Le fondateur de Silk Road, Ross Ulbricht, est allé en prison en héros libertaire. Trump vient de le libérer.
Ross Ulbricht, le fondateur du marché de drogue en ligne Silk Road, a reçu mardi une grâce totale et inconditionnelle du président Donald Trump, qui a annoncé cette décision dans un article de Truth Social.
Ulbricht était détenu au pénitencier américain de Tucson, en Arizona, depuis son arrestation par le FBI en 2013.
Le FBI a décrit Silk Road comme un « bazar numérique » pour les biens et services illégaux auxquels les acheteurs et les vendeurs accédaient via Tor – un réseau conçu pour dissimuler l’identité et la localisation de ses utilisateurs.
Le FBI a déclaré avoir généré des centaines de millions de dollars de ventes, ainsi que plus de 13 millions de dollars de commissions.
En 2015, un juge a condamné Ulbricht, aujourd’hui âgé de 40 ans, à la prison à vie pour trafic de drogue, piratage informatique et blanchiment d’argent sans possibilité de libération conditionnelle, jugeant que la Route de la Soie était « destructrice de notre tissu social ».
Cause célèbre libertaire
Ulbricht est devenu une cause célèbre du mouvement libertaire.
Le Parti libertaire, qui soutient depuis longtemps une refonte de la justice pénale et la légalisation des drogues, n’a cessé de faire pression pour sa libération, considérant sa condamnation à perpétuité comme un exemple de dépassement du gouvernement.
Dans un discours prononcé à la Convention nationale libertaire en mai, Trump s’est engagé à commuer la peine d’Ulbricht dès le premier jour de son mandat s’il était réélu président.
Trump a déclaré mardi dans son message qu’il avait accordé la grâce d’Ulbricht en l’honneur de la mère d’Ulbricht « et du mouvement libertaire, qui m’a si fortement soutenu ».
En 2015, Wired a rapporté qu’Ulbricht avait développé un intérêt pour la théorie économique libertaire alors qu’il était à l’université et avait adopté la philosophie politique de Ludwig von Mises, un farouche opposant à l’interventionnisme et défenseur de l’idée selon laquelle le capitalisme de libre marché sert un objectif moral.
Dans une lettre qu’il a écrite à son juge de première instance en 2015, il a déclaré qu’il avait créé Silk Road non pas pour rechercher un gain financier mais parce qu’il « croyait à l’époque que les gens devraient avoir le droit d’acheter et de vendre ce qu’ils voulaient tant qu’ils le faisaient ». Je ne fais de mal à personne d’autre.
« La Route de la Soie était censée donner aux gens la liberté de faire leurs propres choix, de rechercher leur propre bonheur », a-t-il ajouté.
Ulbricht a également déclaré : « Même si je ne pense toujours pas que les gens devraient se voir refuser ce droit, je n’ai jamais cherché à créer un site qui offrirait aux gens un autre moyen d’alimenter leurs dépendances. »
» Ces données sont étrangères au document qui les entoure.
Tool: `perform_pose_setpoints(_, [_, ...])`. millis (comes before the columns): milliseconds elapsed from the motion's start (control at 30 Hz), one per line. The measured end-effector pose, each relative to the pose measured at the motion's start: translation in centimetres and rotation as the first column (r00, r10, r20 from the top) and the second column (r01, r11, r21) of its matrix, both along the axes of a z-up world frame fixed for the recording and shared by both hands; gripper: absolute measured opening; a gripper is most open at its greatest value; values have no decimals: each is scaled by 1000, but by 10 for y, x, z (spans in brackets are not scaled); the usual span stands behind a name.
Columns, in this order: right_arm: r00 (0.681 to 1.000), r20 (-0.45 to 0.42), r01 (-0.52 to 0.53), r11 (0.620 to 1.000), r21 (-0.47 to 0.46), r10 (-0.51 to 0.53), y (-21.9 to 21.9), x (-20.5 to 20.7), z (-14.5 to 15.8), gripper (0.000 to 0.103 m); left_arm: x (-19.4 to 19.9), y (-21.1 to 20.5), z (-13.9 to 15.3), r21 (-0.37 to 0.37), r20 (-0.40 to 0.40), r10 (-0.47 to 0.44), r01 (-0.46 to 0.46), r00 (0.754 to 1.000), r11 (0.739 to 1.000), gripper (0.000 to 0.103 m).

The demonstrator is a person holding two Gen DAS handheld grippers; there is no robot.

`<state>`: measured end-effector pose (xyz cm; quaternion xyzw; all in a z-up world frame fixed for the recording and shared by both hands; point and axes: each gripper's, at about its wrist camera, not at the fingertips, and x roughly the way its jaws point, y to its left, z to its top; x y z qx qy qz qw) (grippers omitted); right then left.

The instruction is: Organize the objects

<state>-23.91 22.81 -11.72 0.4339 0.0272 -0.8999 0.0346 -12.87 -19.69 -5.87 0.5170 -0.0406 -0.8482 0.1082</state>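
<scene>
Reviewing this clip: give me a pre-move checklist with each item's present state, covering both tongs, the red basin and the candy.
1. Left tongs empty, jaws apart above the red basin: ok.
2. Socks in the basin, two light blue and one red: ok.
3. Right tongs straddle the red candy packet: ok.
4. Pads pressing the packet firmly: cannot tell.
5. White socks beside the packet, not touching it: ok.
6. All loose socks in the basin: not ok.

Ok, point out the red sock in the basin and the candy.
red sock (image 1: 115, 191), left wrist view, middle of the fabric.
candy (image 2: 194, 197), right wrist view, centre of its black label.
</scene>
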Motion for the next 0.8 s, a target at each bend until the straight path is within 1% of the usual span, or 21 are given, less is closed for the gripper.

Toutefois, le bureau du procureur américain du district sud de New York a déclaré que la « grande » majorité des marchandises vendues sur la Route de la Soie étaient des drogues illégales.
Preet Bharara, alors procureur américain de Manhattan, avait déclaré à l’époque : « Ne vous y trompez pas : Ulbricht était un trafiquant de drogue et un profiteur criminel qui exploitait les addictions des gens et a contribué à la mort d’au moins six jeunes. »
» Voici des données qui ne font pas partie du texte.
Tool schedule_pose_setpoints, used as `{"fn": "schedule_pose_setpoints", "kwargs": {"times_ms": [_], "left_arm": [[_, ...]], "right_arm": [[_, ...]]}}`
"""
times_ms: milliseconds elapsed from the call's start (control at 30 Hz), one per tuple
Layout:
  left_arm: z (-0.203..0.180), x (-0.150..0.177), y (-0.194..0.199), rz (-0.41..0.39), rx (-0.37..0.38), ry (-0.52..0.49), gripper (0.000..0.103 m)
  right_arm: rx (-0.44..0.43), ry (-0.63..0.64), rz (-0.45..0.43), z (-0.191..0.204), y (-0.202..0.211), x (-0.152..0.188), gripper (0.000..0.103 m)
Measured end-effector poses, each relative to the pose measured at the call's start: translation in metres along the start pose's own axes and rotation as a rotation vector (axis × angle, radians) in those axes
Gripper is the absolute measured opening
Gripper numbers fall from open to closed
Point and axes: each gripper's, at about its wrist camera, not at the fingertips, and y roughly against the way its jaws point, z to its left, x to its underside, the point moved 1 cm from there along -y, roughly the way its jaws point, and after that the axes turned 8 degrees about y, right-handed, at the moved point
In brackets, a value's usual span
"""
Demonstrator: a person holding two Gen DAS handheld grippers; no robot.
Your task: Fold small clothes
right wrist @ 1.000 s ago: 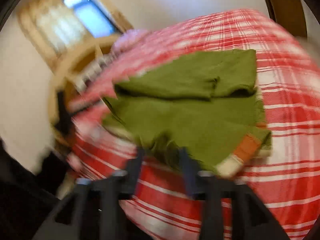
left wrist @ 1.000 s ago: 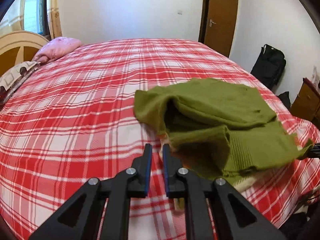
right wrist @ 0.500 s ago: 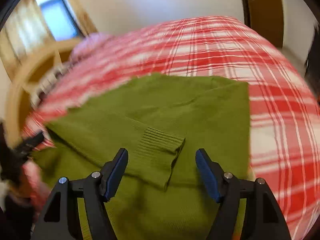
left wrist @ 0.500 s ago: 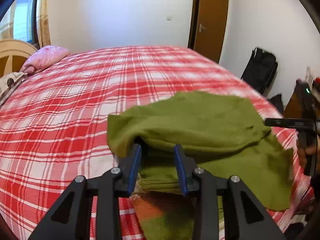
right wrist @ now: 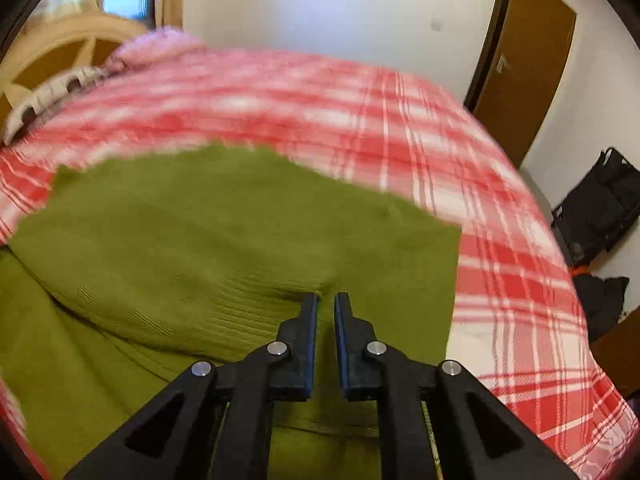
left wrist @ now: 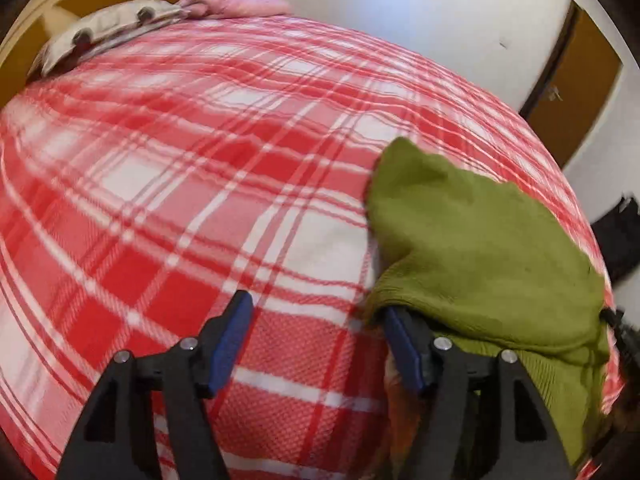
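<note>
Green knitted sweater (right wrist: 240, 248) on the red-and-white checked bed (left wrist: 200, 200).
Right claw (right wrist: 325, 300) closing on its ribbed cuff (12 o'clock); left claw (left wrist: 320, 316) opening, nothing between.

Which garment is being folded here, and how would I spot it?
Look at the bed with the red-and-white plaid blanket. On its near side lies the olive-green knit sweater, the only plain green thing there, unlike the pink pillow by the headboard.

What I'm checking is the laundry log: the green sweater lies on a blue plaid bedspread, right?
No: the plaid bedspread is red and white, not blue, as the right wrist view shows. The green sweater does lie on it.
</note>
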Motion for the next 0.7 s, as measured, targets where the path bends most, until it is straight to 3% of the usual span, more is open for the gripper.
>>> {"fn": "schedule_pose_setpoints", "kwargs": {"times_ms": [100, 167, 233, 367, 433, 467, 500, 600, 633, 700], "left_arm": [[-0.010, 0.008, 0.005, -0.030, -0.065, -0.078, 0.070], [-0.004, 0.005, 0.005, -0.013, -0.050, -0.086, 0.070], [0.005, 0.001, 0.011, 0.006, -0.031, -0.076, 0.068], [0.007, -0.005, 0.036, -0.060, -0.011, -0.189, 0.068], [0.001, 0.000, 0.050, -0.117, -0.008, -0.322, 0.068], [-0.005, 0.004, 0.055, -0.134, -0.009, -0.405, 0.068], [-0.012, 0.011, 0.058, -0.145, -0.015, -0.508, 0.068], [-0.035, 0.037, 0.064, -0.202, -0.033, -0.810, 0.072], [-0.043, 0.047, 0.064, -0.237, -0.039, -0.916, 0.073], [-0.053, 0.061, 0.063, -0.283, -0.046, -1.066, 0.074]], "right_arm": [[-0.044, -0.020, -0.021, -0.007, 0.001, 0.005, 0.009], [-0.094, -0.098, -0.021, -0.020, 0.013, 0.004, 0.009], [-0.137, -0.158, -0.074, -0.027, 0.037, 0.014, 0.009], [-0.224, -0.200, -0.145, -0.030, 0.092, 0.040, 0.013], [-0.275, -0.242, -0.152, -0.031, 0.114, 0.063, 0.041], [-0.315, -0.299, -0.154, -0.034, 0.127, 0.081, 0.067], [-0.343, -0.337, -0.163, -0.035, 0.133, 0.093, 0.075], [-0.403, -0.399, -0.135, -0.033, 0.151, 0.129, 0.075], [-0.384, -0.374, -0.117, -0.029, 0.156, 0.136, 0.075], [-0.250, -0.243, -0.060, -0.009, 0.166, 0.152, 0.075]]}}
Ulbricht a été reconnu coupable de sept délits après un procès devant jury de quatre semaines et condamné à la prison à vie. Il a également été condamné à renoncer à 183,96 millions de dollars.
Le pouvoir de pardon de Trump
Dans son article Truth Social, Trump a qualifié la phrase d’Ulbricht de « ridicule ».
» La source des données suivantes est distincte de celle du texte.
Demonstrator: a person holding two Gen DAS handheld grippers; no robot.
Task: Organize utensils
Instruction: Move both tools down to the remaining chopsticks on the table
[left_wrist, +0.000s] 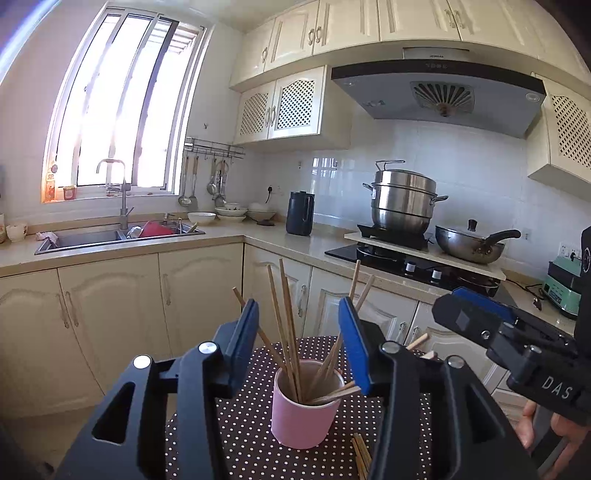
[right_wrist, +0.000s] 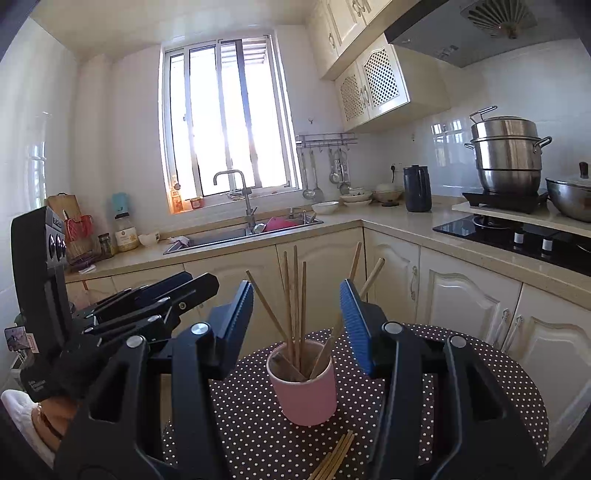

Dans une déclaration mardi, Angela McArdle, présidente du Comité national libertaire, a remercié Trump d’avoir tenu sa promesse.
« Je suis fière de dire que lui sauver la vie a été l’une de nos principales priorités, et cela a finalement porté ses fruits », a-t-elle déclaré.
« C’est un moment incroyable dans l’histoire libertaire », a ajouté McArdle.
Lundi, Trump a également accordé des grâces radicales à environ 1 500 personnes liées à l’émeute du 6 janvier 2021 au Capitole, respectant ainsi sa promesse électorale d’effacer les dossiers de la plupart des personnes liées à l’émeute.